Overall, from the perspective of formal or
academic governance, the Irish model presents
opportunities for improvement, on a solid and
verifiable governance base.
From the perspective of practical implementation
of other data hub models, Estonia (see Table 1) has
stolen a march in the digitisation of their public
administrative systems generally. Designed for
broader purposes than the Irish Covid19 Data
Research Hub, their system allows residents to access
personal health data amongst a range of all the data
they share with the public administrative system,
sharing this data with doctors and healthcare
professionals whilst having full visibility of its use.
This creates ease of engagement for both parties and
removes the need for manual file transfer as it can be
carried out online. Regarding the Irish data hub, this
system operates in a more detached manner, ingesting
information specifically related to instances of
Covid19, processing it for governance and onward
access purposes, with no option for dynamic sharing
of datasets. Only approved researchers will have
access to the data hub, following an extensive process
involving the HRB, the CSO and the RDGB.
The French Health Data Hub operates on the
principle of encouraging research, much like the Irish
data hub. A key feature of the French HDH is
Artificial Intelligence (AI), which is not yet included
in any aspect of the Irish Covid19 data hub, although
there are clear opportunities for the deployment of
Machine Learning techniques. The HDH aims to
expand the area of digital health by including multiple
parties in the data sharing system. Similarly, the Irish
Covid19 Data Research Hub developed with
involvement from a number of public administrative
bodies, collaborating to ensure all bases were covered
regarding the data transfer by the HSE to the CSO,
the application process managed by the HRB and the
system for approvals
Germany has developed a Medical Informatics
Initiative focusing on the promotion of training and
educating among selected healthcare actors but relies
heavily on local cooperation and is as yet unproven at
a national level. The bottom-up nature of its operation
offers assurance at a governance level whilst risking
constraints in terms of broader utility, across its
audience of data scientists, data stewards, doctors,
patients, research and universities. It is hoped that this
data hub will provide insights into medical research
and improve treatment decisions. Access to the Irish
Covid19 Data Research Hub is limited to approved
researchers, as mentioned above, in a bid to inform
public bodies of evidence to support policy decisions.

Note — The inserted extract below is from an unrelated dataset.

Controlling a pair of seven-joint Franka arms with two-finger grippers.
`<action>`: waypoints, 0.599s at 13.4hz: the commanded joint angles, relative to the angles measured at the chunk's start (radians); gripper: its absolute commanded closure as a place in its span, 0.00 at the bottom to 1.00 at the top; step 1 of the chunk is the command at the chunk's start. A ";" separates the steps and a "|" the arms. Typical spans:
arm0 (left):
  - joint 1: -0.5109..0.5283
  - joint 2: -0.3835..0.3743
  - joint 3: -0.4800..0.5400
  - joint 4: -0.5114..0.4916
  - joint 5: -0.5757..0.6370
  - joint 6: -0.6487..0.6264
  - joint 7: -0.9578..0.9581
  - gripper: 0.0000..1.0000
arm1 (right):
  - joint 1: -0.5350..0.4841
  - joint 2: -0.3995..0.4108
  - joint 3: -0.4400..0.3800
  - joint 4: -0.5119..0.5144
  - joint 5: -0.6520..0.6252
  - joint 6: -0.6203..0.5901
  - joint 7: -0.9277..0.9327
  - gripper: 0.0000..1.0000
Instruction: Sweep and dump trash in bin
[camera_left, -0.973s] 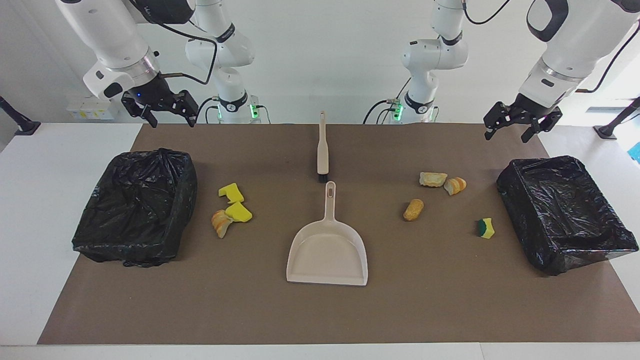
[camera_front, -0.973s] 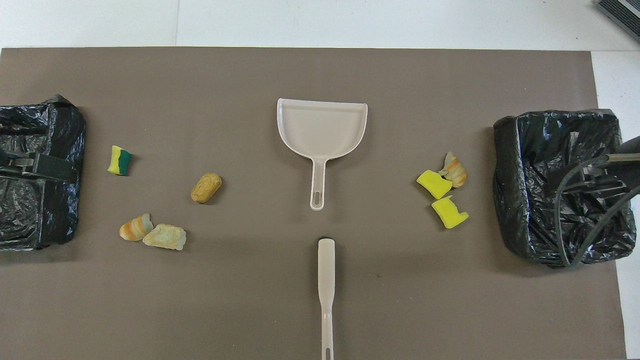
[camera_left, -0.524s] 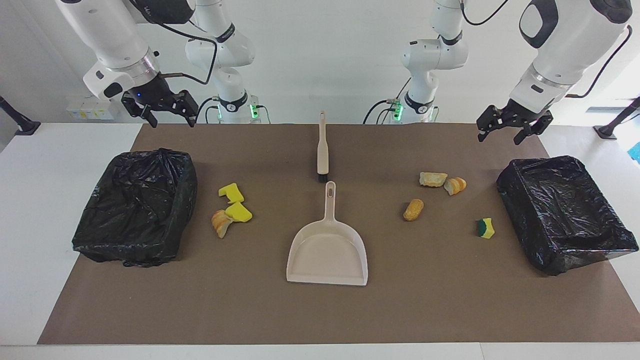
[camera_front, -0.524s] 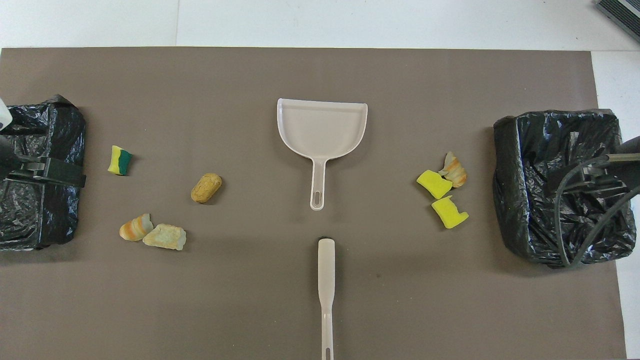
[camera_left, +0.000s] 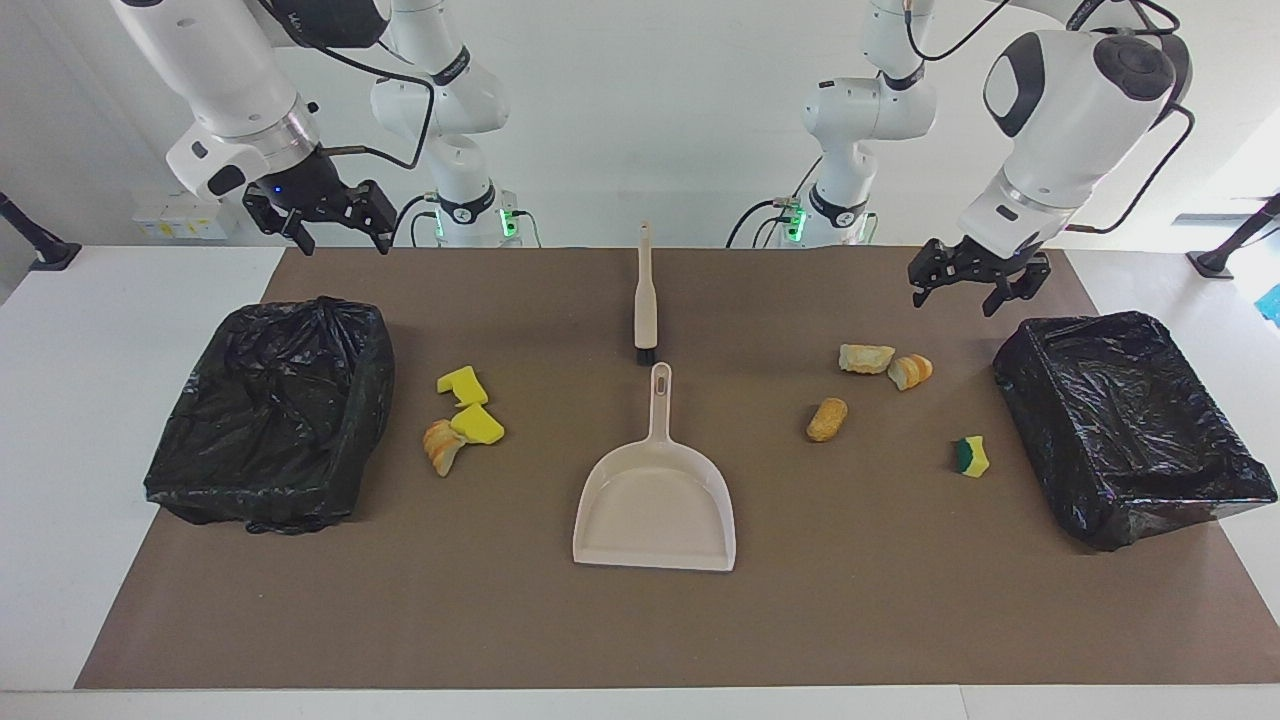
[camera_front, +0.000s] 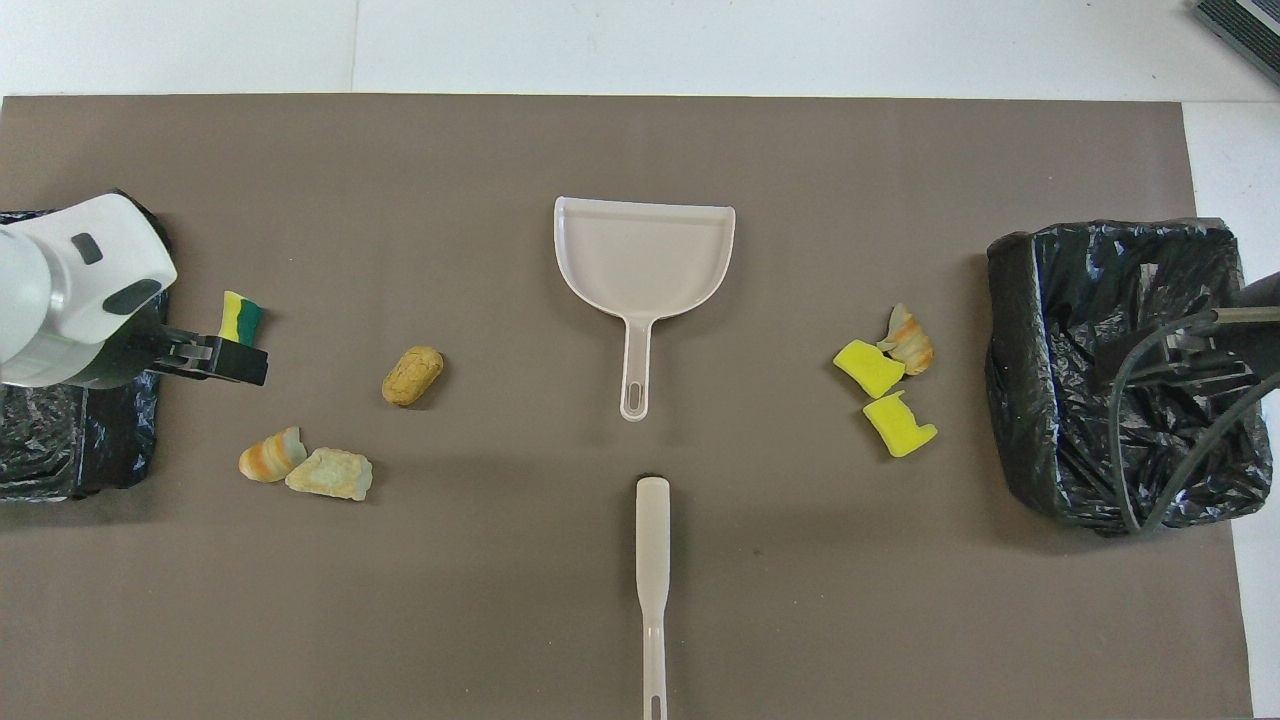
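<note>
Trash (camera_left: 463, 418) lies scattered on the worktop (camera_left: 400, 620); left tool (camera_left: 966, 283), fingers apart and empty, should grasp the brush (camera_left: 645, 300) handle squarely, while right tool (camera_left: 338, 222) waits open.

Left gripper (camera_left: 965, 288) moved. Before, up over mat edge beside bin (camera_left: 1130, 425) at left arm's end of table. Now lower and more toward middle of table, over brown mat (camera_left: 800, 620) near two bread lumps (camera_left: 886, 364). From above, left arm now covers part of bin and sits just beside green-yellow sponge piece (camera_front: 240, 318). Fingers spread apart, holding nothing.
</note>
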 joint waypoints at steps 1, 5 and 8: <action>-0.075 -0.035 0.014 -0.118 0.004 0.110 -0.040 0.00 | -0.010 -0.003 0.005 0.005 0.004 -0.011 -0.020 0.00; -0.230 -0.027 0.014 -0.259 0.003 0.291 -0.216 0.00 | -0.010 -0.003 0.005 0.005 0.004 -0.011 -0.020 0.00; -0.382 -0.030 0.014 -0.361 0.003 0.400 -0.414 0.00 | -0.010 -0.005 0.005 0.005 0.003 -0.020 -0.022 0.00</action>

Data Hub Stakeholder Interview Summary
The interviewee noted the objectives were to
encourage research on Covid19 across a broad group
of researchers, consistent with the Statistics Act 1993
and health research obligations. He noted that a safe
haven for research has been a necessity, which
complied with all law and recognized the status of
health data as ‘special category data’.
Regarding the “state of the art” in data hub design
and execution, it was noted that the Health Research
Board (HRB) is internationally connected and well
aware of international trends in areas relating to
process maps, research ethics, and public interest,
while the CSO is a globally active National Statistical
Institute, operating to transnational standards.
Accordingly, Irish Health Research Regulations and
CSO Statistical Data Governance Standards are
considered state of the art and heavily influenced the
governance model followed by the CSO and the HRB
in developing the data hub.
The interviewee’s principal governance and risk
factors in the Data Research Hub design &
architecture included ethics, consent, public interest,
legislation, metadata and data availability, lack of
persistent identifiers, and consideration of
international trends in data hub creation and
management. The interviewee expressed the view
that the data hub was strong in the area of research
ethics and consent, with both heavily reflected in the
model, while noting that the absence of advance data
subject consent could be discounted to some extent
by the public interest imperative of Covid19 related
responses. Nonetheless, approval to access such data
is given from an independent source, Health Research
Consent Declaration Committee.
Table 1: Data Hub Evaluation based on Data Governance Domains and Antecedents
Data Governance
Data Hubs
Decision Domain
French HDH
German MII
Research Data
DeepMind Health
External (legal,
Strategy; IT
Culture envt)
Central rule
setting. Strict
Hub and
Urgent national
Local (Health Trust
to private
arrangement with
weekly specified
Clean Sheet
Data Principles
uses? Desirable
Use & re-use
18 projects
subject to
ing processes
Moving to
ty and data
Tightly defined,
access. no open
rigorous output
checking. close
DPC engagement
Weakly defined.
Large data dumps
with poorly
specified outputs.
Data principles
severely criticised
Review Panel 2017)
Collect once,
use often is
the guiding
principle with
strict national
governance re
access and
Data Quality/
Domain Scope
No evidence
of validation
No evidence
of validation
No evidence of
data viewable
by data
Domain Scope
given Hub &
Spoke Design
Due to
lagging if
present at all.
in research
Confirmed as a
gap. Purpose
approach to
individual data
flows. urgently
No evidence. AI
deployed on a
“black box” basis
with external
parties (banks
for eID
Data Access
Access Risk
Compliance &
complex and
diverse rules
Stringent data
processing and
access controls;
Ethical, Research
and governance
sign off required
No central
oversight but
confirmed patient
Data Lifecycle/
Domain Scope
Data definition,
Unspecified in
Unspecified in
Unspecified in
Unspecified in
Unspecified in
He further noted the architecture of the Data Research
Hub establishes a foundation for potential future expansion to the education and labour market, for
which there is demand for research purposes.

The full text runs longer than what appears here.